While I strongly recommend the above approach, I can also offer a more direct answer to your question. The secret to fixing a variety of Measure-related issues is to split up their logic into smaller pieces. Take any complex SQL in the sql property and split that into yesno dimensions and additional measures. Once you've done that, you will probably notice measure(s) which only have dimensions from one or the other LookML view. If not... you aren't done splitting up the logic yet. Once you have that, you can now move the measures to the correct view and they will use the correct primary key to perform the deduplication for that portion of the logic. The location of all asymmetric measures (sum, count, average, etc) matters, as you have seen!

Eventually you will need to decide "where to put" the measures of type number which stitch together the other measures. For that, I prefer to think about the inaccessible field problem to help me decide. You will be referencing another view which means it must be joined to all explores which have that field (i.e. creating a dependency), so try and put those measures in the LookML view which will likely always come with the other one anyway.

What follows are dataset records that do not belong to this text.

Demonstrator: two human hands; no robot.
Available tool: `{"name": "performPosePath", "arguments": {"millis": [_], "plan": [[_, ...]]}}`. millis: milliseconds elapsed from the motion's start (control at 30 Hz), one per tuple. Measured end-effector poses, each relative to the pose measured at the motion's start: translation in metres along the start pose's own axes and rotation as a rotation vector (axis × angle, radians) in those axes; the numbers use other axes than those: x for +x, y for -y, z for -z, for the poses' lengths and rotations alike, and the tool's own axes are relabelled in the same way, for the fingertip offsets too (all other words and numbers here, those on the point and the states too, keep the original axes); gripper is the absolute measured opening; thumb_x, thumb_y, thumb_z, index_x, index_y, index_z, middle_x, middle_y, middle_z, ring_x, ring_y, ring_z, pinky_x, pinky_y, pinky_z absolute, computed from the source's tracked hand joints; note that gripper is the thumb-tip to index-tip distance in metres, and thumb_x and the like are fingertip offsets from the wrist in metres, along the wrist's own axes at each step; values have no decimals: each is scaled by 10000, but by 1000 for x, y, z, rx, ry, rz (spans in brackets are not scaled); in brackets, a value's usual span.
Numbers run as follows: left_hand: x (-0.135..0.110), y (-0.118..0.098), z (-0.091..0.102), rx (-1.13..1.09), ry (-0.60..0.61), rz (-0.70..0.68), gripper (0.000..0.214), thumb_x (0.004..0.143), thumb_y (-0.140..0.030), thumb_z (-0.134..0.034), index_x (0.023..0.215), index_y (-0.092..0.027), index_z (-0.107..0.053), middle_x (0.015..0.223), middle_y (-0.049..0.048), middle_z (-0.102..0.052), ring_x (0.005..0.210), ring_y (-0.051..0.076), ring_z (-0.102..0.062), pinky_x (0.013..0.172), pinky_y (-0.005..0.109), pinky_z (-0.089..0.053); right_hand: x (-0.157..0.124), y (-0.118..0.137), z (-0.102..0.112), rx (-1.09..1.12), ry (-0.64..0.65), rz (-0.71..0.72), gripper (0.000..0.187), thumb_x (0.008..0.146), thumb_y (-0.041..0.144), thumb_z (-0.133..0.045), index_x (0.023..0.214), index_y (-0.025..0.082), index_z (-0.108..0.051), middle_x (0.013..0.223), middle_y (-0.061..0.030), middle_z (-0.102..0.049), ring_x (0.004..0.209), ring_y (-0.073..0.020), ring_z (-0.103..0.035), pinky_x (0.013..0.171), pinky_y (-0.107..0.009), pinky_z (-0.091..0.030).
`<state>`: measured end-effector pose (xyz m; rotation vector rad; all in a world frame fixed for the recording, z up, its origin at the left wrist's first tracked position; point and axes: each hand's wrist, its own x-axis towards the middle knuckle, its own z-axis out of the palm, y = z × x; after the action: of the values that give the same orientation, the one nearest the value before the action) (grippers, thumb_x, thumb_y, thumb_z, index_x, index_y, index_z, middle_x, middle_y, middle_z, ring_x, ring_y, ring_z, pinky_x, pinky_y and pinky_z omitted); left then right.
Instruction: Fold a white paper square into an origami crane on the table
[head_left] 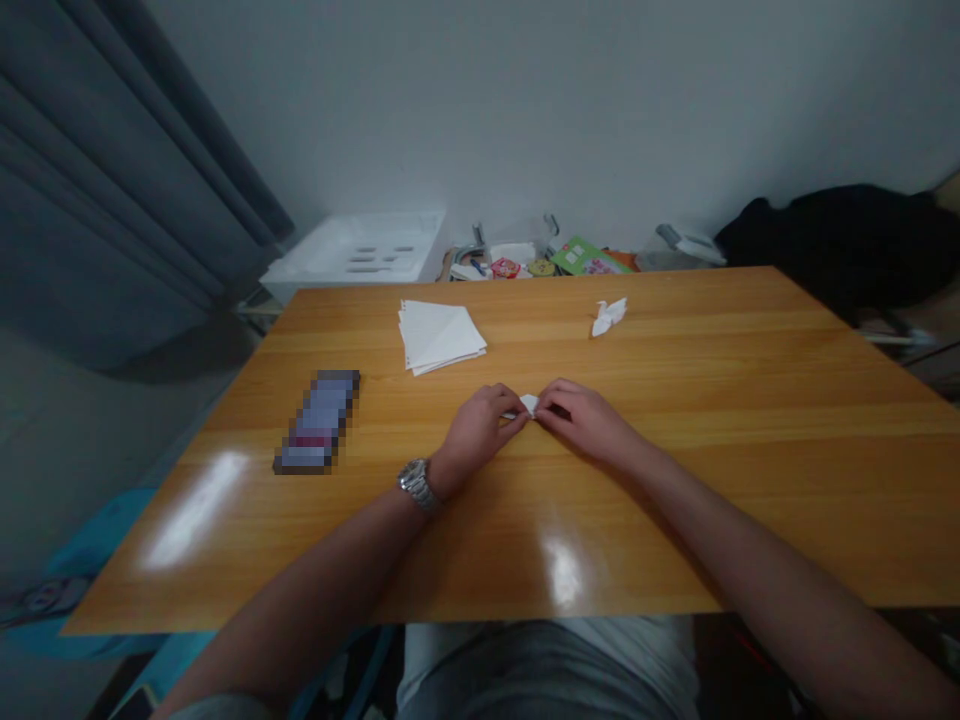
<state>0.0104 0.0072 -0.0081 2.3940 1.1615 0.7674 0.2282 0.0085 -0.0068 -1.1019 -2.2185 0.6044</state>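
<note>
Pale and plain, a wall rises behind a glossy wooden table, and a grey-blue curtain hangs at the left. Near the middle of the table, the person's two hands meet over a small folded paper, white and mostly hidden by the fingers. The left hand pinches it from the left side, thumb and fingertips together; the right hand grips it the same way from the right (only a little peak of white shows between them). A metal watch circles the left wrist.

Farther back, just left of centre, lies a loose stack of white sheets, their edges not quite lined up. To the right of the stack, well apart from it, sits a small paper bird with its wings spread. A phone lies near the table's left edge, its screen blurred into blocks.

Beyond the far edge are a white box, a red packet and a green booklet; a black heap, perhaps cloth, fills the right side.
</note>
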Motion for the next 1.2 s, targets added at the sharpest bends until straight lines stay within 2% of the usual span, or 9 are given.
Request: {"name": "performPosePath", "arguments": {"millis": [167, 300, 400, 467, 733, 1000, 1200], "plan": [[2, -1, -2, 29, -25, 20, 116, 962, -265, -611, 972, -186, -696, 985, 48, -680, 935, 190, -621, 846, 314, -507, 1, -3, -5, -36, -70, -17, 45, 903, 155, -662, 885, 189, -686, 915, -49, -645, 860, -194, -625, 783, -318, -498], [-1, -7, 1, 195, 36, -75, 189, 996, -273, -546, 1011, -190, -715, 1071, 71, -678, 982, 205, -620, 872, 328, -523, -1, -1, -8, -124, -63, 47, 58, 933, 165, -631, 893, 186, -667, 931, -68, -633, 863, -210, -610, 788, -334, -501], [-5, -13, 4, 318, 70, -167, 242, 999, -250, -523, 1165, -170, -680, 1204, 107, -657, 1088, 239, -605, 972, 378, -514, -3, 0, -8, -230, -68, 96, 81, 959, 194, -599, 908, 189, -661, 949, -92, -640, 892, -238, -593, 803, -362, -496], [-8, -16, 6, 368, 100, -192, 286, 1004, -238, -505, 1240, -149, -640, 1233, 124, -650, 1096, 246, -610, 982, 393, -519, -4, 0, -8, -268, -91, 101, 78, 964, 209, -595, 934, 196, -665, 973, -97, -650, 928, -254, -585, 834, -384, -489], [-7, -13, 7, 466, 164, -206, 317, 1058, -252, -393, 1270, -152, -607, 1206, 110, -670, 1023, 224, -640, 897, 358, -557, -5, -10, -10, -144, -151, -14, 101, 944, 213, -620, 1032, 212, -671, 1020, -85, -638, 981, -255, -590, 876, -408, -492], [-12, 4, 15, 411, 225, -329, 395, 1065, -284, -383, 1420, -173, -517, 1428, 124, -577, 1193, 231, -627, 1005, 365, -537, -4, -13, -10, -110, -142, -22, 121, 949, 195, -596, 1039, 196, -678, 1029, -96, -633, 999, -258, -592, 895, -409, -484], [-12, 2, 19, 341, 220, -270, 404, 1073, -304, -349, 1404, -191, -550, 1421, 102, -588, 1217, 221, -619, 1029, 357, -525, -5, -12, -10, -108, -136, -21, 132, 952, 180, -583, 1043, 195, -677, 1035, -97, -627, 1002, -255, -585, 900, -408, -484]]}}
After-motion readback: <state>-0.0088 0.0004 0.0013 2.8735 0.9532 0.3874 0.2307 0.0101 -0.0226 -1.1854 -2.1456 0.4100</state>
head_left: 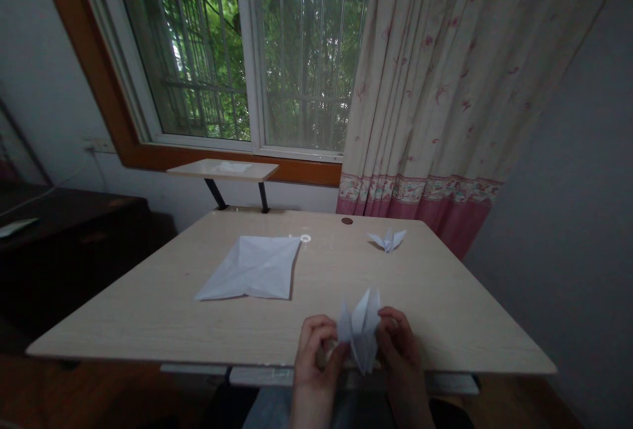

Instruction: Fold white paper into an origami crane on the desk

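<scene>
The left hand [316, 346] and the right hand [403, 346] pinch 1 folded white paper form [363, 331] between them, thumbs toward the wearer and fingertips at its 2 sides; the left fingers are curled against its left side, the right fingers bent against its right; the form stands upright in the grip, pointed flaps up and 1 narrow tip down, at the near edge of the pale wooden desk [148, 323], right of its middle.

Beyond the hands and slightly to the right, 1 winged paper figure [388, 242] rests on the desktop, its 2 flaps spread; to the left lies 1 creased white sheet [262, 269], opened out, well apart from the figure; a round brown disc [347, 221] sits near the far edge.

At the far left, a raised shelf [190, 169] on dark supports bears more white paper [232, 167]; behind it are a barred window [306, 73] with greenery outside and, to the right, a patterned curtain [430, 86] with a pink hem; a dark cabinet [74, 218] stands left of the desk.
</scene>
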`<action>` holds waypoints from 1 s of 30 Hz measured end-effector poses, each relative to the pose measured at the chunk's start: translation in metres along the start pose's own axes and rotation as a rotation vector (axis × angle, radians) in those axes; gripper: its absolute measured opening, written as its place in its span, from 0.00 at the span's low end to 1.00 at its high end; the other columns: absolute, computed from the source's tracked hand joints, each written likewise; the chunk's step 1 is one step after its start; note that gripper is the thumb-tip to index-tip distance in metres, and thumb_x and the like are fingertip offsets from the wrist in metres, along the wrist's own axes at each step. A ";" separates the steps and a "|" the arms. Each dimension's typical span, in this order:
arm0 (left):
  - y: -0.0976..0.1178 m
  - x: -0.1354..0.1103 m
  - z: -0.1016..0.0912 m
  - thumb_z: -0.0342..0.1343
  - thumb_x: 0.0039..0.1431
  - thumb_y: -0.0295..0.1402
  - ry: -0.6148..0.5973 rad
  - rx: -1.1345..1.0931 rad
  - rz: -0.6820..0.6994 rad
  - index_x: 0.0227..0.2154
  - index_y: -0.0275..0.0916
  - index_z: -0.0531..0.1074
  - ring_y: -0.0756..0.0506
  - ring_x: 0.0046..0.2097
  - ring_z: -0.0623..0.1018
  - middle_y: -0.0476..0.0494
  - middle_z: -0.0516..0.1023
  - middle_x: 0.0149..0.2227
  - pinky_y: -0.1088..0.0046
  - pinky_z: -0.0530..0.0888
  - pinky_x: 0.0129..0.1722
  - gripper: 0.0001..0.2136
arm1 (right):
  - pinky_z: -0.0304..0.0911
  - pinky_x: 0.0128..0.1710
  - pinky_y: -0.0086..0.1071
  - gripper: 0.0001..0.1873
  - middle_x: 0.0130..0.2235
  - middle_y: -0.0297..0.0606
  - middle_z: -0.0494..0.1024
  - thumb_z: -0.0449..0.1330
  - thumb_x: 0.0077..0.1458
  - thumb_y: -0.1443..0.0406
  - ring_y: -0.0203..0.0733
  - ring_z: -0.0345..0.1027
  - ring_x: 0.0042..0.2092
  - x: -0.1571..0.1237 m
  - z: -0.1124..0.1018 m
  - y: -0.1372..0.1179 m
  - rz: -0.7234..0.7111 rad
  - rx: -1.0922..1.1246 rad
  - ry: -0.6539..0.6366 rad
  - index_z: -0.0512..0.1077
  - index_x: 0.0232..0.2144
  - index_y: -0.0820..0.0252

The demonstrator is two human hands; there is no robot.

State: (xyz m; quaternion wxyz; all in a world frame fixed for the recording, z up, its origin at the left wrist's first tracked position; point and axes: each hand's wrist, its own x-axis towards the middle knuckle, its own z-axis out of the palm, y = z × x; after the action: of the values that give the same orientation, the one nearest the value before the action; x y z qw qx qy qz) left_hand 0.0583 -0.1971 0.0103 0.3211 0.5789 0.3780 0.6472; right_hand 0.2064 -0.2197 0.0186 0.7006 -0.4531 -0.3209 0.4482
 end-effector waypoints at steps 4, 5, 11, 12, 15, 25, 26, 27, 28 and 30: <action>0.007 -0.006 -0.009 0.61 0.62 0.51 -0.227 -0.191 0.066 0.28 0.40 0.80 0.44 0.35 0.79 0.41 0.78 0.31 0.72 0.76 0.36 0.19 | 0.59 0.22 0.28 0.30 0.26 0.28 0.72 0.73 0.45 0.47 0.37 0.63 0.23 0.001 0.000 -0.003 0.039 0.140 0.073 0.71 0.46 0.49; 0.011 -0.006 -0.011 0.57 0.63 0.54 -0.336 -0.229 0.074 0.29 0.40 0.81 0.43 0.34 0.79 0.40 0.79 0.31 0.71 0.76 0.37 0.22 | 0.57 0.21 0.27 0.29 0.25 0.27 0.71 0.72 0.46 0.46 0.36 0.61 0.22 0.001 0.000 -0.003 0.037 0.137 0.101 0.71 0.46 0.48; 0.020 -0.005 -0.006 0.27 0.61 0.69 -0.585 -0.274 -0.135 0.28 0.39 0.84 0.37 0.38 0.80 0.32 0.82 0.34 0.61 0.77 0.40 0.47 | 0.65 0.27 0.30 0.20 0.30 0.34 0.76 0.70 0.51 0.47 0.40 0.67 0.30 0.000 -0.002 -0.007 -0.233 -0.200 0.183 0.77 0.38 0.53; 0.019 -0.006 -0.004 0.33 0.61 0.69 -0.538 -0.232 -0.156 0.26 0.39 0.83 0.38 0.36 0.80 0.34 0.81 0.32 0.63 0.76 0.39 0.43 | 0.67 0.30 0.31 0.18 0.33 0.37 0.78 0.69 0.52 0.47 0.42 0.69 0.32 -0.002 -0.001 -0.008 -0.272 -0.255 0.154 0.78 0.36 0.53; 0.015 -0.008 -0.002 0.55 0.58 0.63 -0.372 -0.070 -0.183 0.25 0.38 0.78 0.42 0.32 0.77 0.41 0.78 0.28 0.69 0.73 0.34 0.30 | 0.71 0.34 0.33 0.17 0.35 0.39 0.80 0.66 0.55 0.47 0.45 0.73 0.36 -0.010 0.002 -0.012 -0.290 -0.344 0.063 0.80 0.34 0.53; 0.021 0.007 -0.021 0.54 0.70 0.42 -0.087 0.123 -0.075 0.27 0.39 0.73 0.48 0.33 0.74 0.49 0.73 0.28 0.76 0.71 0.34 0.17 | 0.64 0.23 0.30 0.23 0.21 0.35 0.76 0.62 0.56 0.46 0.41 0.69 0.24 -0.021 0.000 -0.014 0.099 -0.540 -0.281 0.82 0.31 0.59; 0.022 0.008 -0.023 0.55 0.69 0.40 -0.083 0.145 -0.051 0.30 0.39 0.75 0.48 0.34 0.75 0.49 0.74 0.30 0.77 0.71 0.35 0.13 | 0.60 0.21 0.29 0.23 0.19 0.33 0.73 0.61 0.58 0.47 0.39 0.66 0.22 -0.023 0.002 -0.014 0.105 -0.624 -0.316 0.82 0.31 0.59; 0.023 0.009 -0.024 0.57 0.68 0.37 -0.088 0.168 -0.023 0.32 0.39 0.76 0.48 0.35 0.76 0.48 0.76 0.32 0.77 0.71 0.36 0.11 | 0.58 0.21 0.28 0.22 0.18 0.32 0.72 0.60 0.58 0.48 0.38 0.65 0.22 -0.027 0.004 -0.016 0.081 -0.688 -0.312 0.82 0.33 0.59; 0.025 0.009 -0.024 0.58 0.68 0.36 -0.099 0.186 -0.001 0.33 0.40 0.77 0.48 0.36 0.77 0.48 0.77 0.33 0.77 0.72 0.37 0.09 | 0.58 0.22 0.28 0.21 0.20 0.32 0.73 0.60 0.58 0.49 0.38 0.65 0.22 -0.030 0.007 -0.019 0.031 -0.724 -0.265 0.82 0.37 0.59; 0.030 0.007 -0.023 0.58 0.67 0.32 -0.143 0.208 0.032 0.33 0.41 0.79 0.49 0.35 0.78 0.48 0.79 0.33 0.78 0.72 0.36 0.07 | 0.59 0.22 0.28 0.24 0.20 0.30 0.72 0.59 0.59 0.49 0.38 0.65 0.22 -0.037 0.015 -0.026 -0.037 -0.725 -0.202 0.80 0.46 0.59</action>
State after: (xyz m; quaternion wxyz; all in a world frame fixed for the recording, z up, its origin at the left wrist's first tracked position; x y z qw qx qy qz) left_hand 0.0349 -0.2092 0.0389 0.2750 0.6598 0.4100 0.5665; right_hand 0.1880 -0.2529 0.0463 0.4676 -0.6193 -0.5343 0.3351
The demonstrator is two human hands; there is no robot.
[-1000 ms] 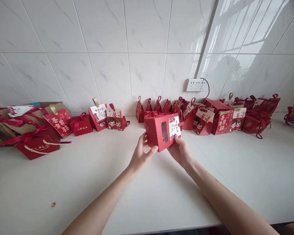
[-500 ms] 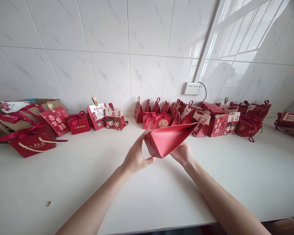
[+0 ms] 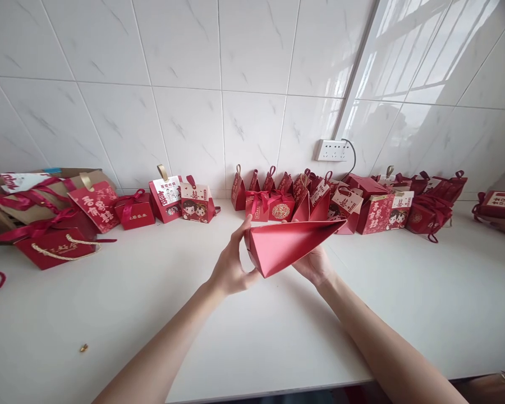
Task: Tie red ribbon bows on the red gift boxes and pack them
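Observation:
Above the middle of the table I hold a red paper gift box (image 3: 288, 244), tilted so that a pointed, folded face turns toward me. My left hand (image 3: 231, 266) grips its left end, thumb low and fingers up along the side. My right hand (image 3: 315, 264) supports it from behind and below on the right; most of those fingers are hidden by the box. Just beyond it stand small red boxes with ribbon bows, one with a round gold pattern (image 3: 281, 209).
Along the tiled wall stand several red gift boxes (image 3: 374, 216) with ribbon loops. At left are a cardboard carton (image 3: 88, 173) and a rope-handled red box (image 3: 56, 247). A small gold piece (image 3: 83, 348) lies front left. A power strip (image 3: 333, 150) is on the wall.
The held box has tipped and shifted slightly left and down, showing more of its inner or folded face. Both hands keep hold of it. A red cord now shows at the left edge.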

In this case you have three very helpful tables in many cases, so you might want to look into the option of a bare join - see this post from Looker's founder for a short explanation:
https://www.googlecloudcommunity.com/gc/Modeling/Best-practices-for-excluding-erroring-fields-from-e...

PS: You can use SDTs (SQL Derived Tables) if you must, but I really prefer NDTs!

ivancans

Hey Andy,

Thanks for the suggestion. The reasons rollup to user level wouldn't work is because we have and need that timestamp dimension. The final solution, in simple terms, after lots of trial and error was this:

1.Have the model start from user

2.Left join order on user_id

3.Full outer join service purchases on user_id to the user view and on created_date_raw to orders

At this stage, the final "table" has all the combinations of users+timestamps+order and/or service purchases but we are still missing 2 main things :

one, united, timestamp column - to filter all the dates at once or to plot this all on one timeline for charts;
one, united, user to identify who made which purchase

4.a.So, to have those united columns, we created an empty view (select null) , that was joined to model using condition 1=1, which joins it to everything

4.b.In the new "dummy" view which will be used for unified date or user filtering we created 2 dimensions:

one to coalesce date from orders and service purchases
another to coalesce user id from orders and service purchases

5.Added another view to the model by using users table which we joined on used_id that was coalesced from step 4.

6.In the "dummy" view we pulled username from that new user view from step 5 as a new dimension

That's it, at this moment we have correct values in total, for a specific day, and for specific day with users added.